Here $\mathcal{S}$ is the domain of $L$ , and it is

$${ \mathcal{S}=\{ ~u\in L^2(a,b): ~ \langle v, Lu\rangle=\textrm{finite}~\forall~ v \in L^2(a,b); u~\text{satisfies}\hspace{1.5in} }$$

$$\hspace{1in}\textrm{the given homogeneous boundary conditions at} ~a~ \textrm{and}~ b\}$$

What if $u$ is not a continuously differentiable function? Then its image $Lu$ is not square-integrable, but the inner product $\langle v, Lu\rangle$ is still well-defined because it is finite. For example, if u is a function which has a kink, then $Lu$ would not be defined at that point and $Lu$ would not be square-integrable. Nevertheless, the integral of $\overline v Lu$ would be perfectly finite.

The (Hermitian) adjoint $L^*$ of an operator such as $L$ is defined by the requirement that

$$\langle v,Lu \rangle =\langle L^*v,u \rangle \quad$$

for all $u\in \cal S$ and all $v$ belonging to $\cal S^*$ , the domain of $L^*$ . This is illustrated in the examples below. In compliance with standard notation, we are using $L^*$ , and not $L^H$ to refer to the Hermitian adjoint of the differential operator $L$ . In some physics text books one finds $L^\dagger$ instead.

Example 1. Let $$L=\frac{d}{dx}$$ have as its domain the subspace

$$\mathcal{S} =\{ ~u\in L^2(a,b):~u(a)=2u(b)~~;\langle v,Lu \rangle=\textrm{finite~ whenever}~v \in L^2(a,b)\}~~,$$ (41)
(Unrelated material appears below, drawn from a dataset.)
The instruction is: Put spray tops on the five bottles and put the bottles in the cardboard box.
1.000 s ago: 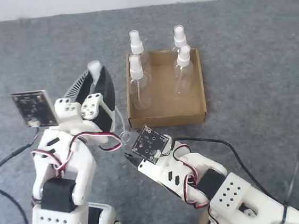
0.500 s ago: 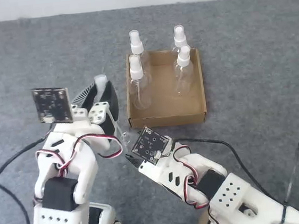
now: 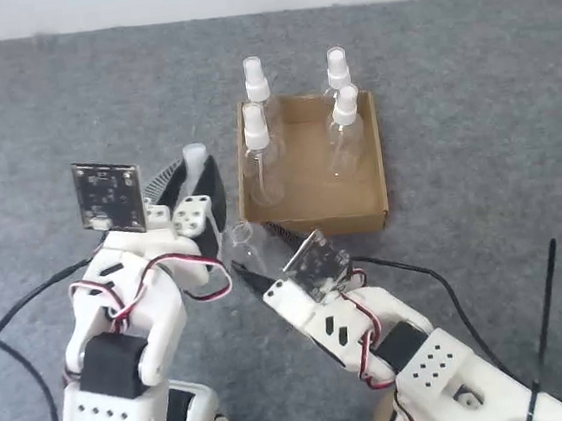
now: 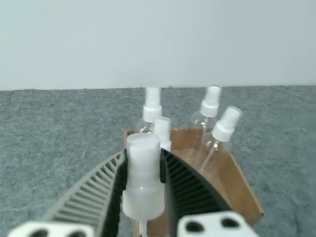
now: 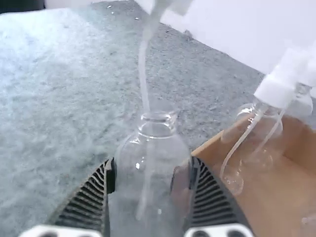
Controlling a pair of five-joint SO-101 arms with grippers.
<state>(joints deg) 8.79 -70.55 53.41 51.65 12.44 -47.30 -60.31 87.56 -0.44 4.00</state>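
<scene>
Clear plastic, uncapped: one bottle (image 5: 150, 168), held upright between the ribbed black fingers (image 5: 91, 197) of the right gripper (image 5: 151, 173), which were clamped on its sides just below the shoulder. From the high view we logged this bottle (image 3: 241, 240) over the carpet, just beside the near-left corner of the cardboard box (image 3: 315, 225), with the right gripper (image 3: 252, 266) gripping it from the robot's side.

White plastic: one spray top (image 4: 144, 182), pinched by the left gripper (image 4: 143, 160), whose fingers (image 4: 182, 190) pressed against it on both sides. In the high view the spray top (image 3: 193, 159) showed at the tip of the left gripper (image 3: 191, 178). We noted it above the bottle and apart from the neck. Its thin dip tube (image 5: 143, 69) ran down through the open neck into the body.

Clear plastic with white tops fitted, four items, all upright:
- front-left bottle (image 3: 259, 162)
- front-right bottle (image 3: 344, 138)
- rear-left bottle (image 3: 255, 80)
- rear-right bottle (image 3: 336, 66)

The front pair stood inside the cardboard box. The rear pair appeared to stand inside too, against the far wall, though their bases were hidden from us.

Brown card: the box itself, shallow and open-topped, resting on grey carpet (image 3: 471, 100).

Surroundings: white wall (image 4: 158, 39) beyond the carpet, and a black cable (image 3: 408, 270) trailing from the right arm.
</scene>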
and let the inner product be

$$\langle v,u \rangle = \int _a ^b \overline{v} (x)u(x)~dx~~.$$

FIND the adjoint of this operator.

To do this, one integrates by parts in order to move the operator from the second factor to the first and thereby obtains

$$\langle v,Lu \rangle = \int _a ^b \overline{v} \frac{d}{dx}u~dx$$

$$= \overline{v} (b) u(b) -\overline{v}(a)u(a) - \int _a ^b \frac{d \overline{v}}{dx} u~dx ~~.$$

Using the boundary condition, one obtains

$$\langle v,Lu \rangle = [\overline{v}(b)-2\overline{v}(a)]u(b) +\int_a^b \overline{ (-)\frac{d}{dx}v }~u~dx$$

$$\equiv \langle L^* v, u \rangle ~~.$$

This determines $L^*$ , provided the boundary term vanishes for all $u \in \mathcal{S}$ . This implies that $v$ must satisfy the adjoint boundary condition

$$\overline{v}(b)-2 \overline{v}(a)=0 ~~.$$ (42)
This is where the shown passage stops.